## [The problem]
Would you please transcribe, exactly as written, the lines of the entries below starting at the one that holds "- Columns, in" and ending at the one that holds "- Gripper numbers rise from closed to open", both included?

== == ==

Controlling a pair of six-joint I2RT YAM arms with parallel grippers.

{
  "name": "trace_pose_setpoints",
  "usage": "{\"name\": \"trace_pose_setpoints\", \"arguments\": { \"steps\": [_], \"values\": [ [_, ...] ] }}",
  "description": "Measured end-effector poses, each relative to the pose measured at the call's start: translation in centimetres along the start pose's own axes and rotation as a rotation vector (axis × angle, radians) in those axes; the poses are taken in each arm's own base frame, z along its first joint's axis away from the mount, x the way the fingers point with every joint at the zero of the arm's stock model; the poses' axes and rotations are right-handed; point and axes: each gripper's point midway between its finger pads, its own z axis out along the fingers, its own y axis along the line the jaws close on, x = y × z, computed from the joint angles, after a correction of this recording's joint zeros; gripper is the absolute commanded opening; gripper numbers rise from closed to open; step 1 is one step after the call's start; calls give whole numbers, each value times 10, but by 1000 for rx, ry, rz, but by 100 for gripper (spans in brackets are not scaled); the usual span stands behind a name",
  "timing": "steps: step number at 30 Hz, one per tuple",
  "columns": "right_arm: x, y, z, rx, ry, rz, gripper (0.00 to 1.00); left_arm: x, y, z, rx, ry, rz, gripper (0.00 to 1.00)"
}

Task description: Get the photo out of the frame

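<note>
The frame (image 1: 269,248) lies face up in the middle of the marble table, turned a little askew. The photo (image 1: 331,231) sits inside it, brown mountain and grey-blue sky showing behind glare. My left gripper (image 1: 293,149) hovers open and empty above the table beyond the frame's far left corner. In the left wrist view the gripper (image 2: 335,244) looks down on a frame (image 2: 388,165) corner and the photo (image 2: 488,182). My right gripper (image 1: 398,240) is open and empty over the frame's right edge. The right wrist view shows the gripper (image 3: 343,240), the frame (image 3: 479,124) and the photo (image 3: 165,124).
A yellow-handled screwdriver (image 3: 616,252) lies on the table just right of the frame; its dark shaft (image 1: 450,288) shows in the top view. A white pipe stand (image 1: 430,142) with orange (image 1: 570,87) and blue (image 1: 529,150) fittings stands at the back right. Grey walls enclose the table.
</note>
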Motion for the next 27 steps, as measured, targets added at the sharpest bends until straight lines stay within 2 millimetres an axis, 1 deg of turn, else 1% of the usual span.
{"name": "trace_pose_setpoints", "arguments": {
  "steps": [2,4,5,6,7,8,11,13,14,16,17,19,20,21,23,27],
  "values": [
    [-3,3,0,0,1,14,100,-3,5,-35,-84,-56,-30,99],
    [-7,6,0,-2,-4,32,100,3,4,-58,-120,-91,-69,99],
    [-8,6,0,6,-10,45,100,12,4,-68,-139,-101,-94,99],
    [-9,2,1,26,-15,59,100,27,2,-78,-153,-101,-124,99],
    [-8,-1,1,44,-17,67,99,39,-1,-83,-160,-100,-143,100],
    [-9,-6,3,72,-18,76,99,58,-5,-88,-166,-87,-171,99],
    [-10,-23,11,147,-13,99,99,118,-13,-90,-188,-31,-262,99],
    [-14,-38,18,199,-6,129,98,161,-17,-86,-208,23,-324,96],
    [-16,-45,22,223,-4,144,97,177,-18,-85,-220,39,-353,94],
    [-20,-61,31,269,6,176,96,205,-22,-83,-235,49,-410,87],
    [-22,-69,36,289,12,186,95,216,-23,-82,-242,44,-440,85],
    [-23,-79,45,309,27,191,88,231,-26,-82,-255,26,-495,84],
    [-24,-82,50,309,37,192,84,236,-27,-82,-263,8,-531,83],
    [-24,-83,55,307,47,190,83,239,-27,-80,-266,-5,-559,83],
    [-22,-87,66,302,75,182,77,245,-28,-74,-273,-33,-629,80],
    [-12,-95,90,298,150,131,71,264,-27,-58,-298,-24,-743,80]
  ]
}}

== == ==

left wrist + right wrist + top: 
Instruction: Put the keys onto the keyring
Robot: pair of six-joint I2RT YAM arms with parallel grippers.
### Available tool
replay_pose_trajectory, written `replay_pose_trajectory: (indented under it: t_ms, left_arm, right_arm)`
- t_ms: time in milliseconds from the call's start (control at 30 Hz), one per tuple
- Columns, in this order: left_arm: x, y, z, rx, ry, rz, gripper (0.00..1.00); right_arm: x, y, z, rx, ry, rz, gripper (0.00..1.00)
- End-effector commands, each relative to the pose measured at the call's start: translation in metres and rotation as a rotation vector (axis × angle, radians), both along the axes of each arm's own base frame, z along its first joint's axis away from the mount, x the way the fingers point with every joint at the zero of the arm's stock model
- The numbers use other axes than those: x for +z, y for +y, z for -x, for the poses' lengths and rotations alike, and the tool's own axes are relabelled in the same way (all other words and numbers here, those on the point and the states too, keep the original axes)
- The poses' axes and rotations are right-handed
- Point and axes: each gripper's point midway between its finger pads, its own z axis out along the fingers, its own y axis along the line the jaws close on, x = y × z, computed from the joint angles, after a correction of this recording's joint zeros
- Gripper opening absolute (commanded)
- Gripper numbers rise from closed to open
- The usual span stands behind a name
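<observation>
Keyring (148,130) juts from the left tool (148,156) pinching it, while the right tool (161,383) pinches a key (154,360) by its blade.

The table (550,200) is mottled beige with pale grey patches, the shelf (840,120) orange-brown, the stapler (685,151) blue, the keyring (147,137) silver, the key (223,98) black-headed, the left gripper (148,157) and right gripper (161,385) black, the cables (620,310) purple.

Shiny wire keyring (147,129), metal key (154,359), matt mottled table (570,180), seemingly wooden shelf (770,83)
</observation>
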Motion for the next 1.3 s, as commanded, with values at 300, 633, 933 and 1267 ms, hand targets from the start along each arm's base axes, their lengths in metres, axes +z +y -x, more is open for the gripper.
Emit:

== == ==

## [Task result]
- Columns, in this order: left_arm: x, y, z, rx, ry, rz, gripper (0.00..1.00); right_arm: x, y, z, rx, ry, rz, gripper (0.00..1.00)
- End-effector commands, each relative to the pose measured at the call's start: translation in metres and rotation as a rotation vector (axis × angle, radians), both along the axes of each arm's own base frame, z along its first joint's axis away from the mount, x the way the fingers point with every joint at the zero of the arm's stock model
- The numbers use other axes than those: x for +z, y for +y, z for -x, for the poses' lengths and rotations alike, and the tool's own axes are relabelled in the same way (all other words and numbers here, those on the point and the states too, keep the original axes)
- The poses' axes and rotations are right-handed
- Point and axes: each gripper's point midway between its finger pads, its own z axis out along the fingers, its own y axis along the line the jaws close on, x = y × z, computed from the joint angles, after a correction of this recording's joint zeros
- Gripper opening absolute (commanded)
- Gripper numbers rise from closed to open

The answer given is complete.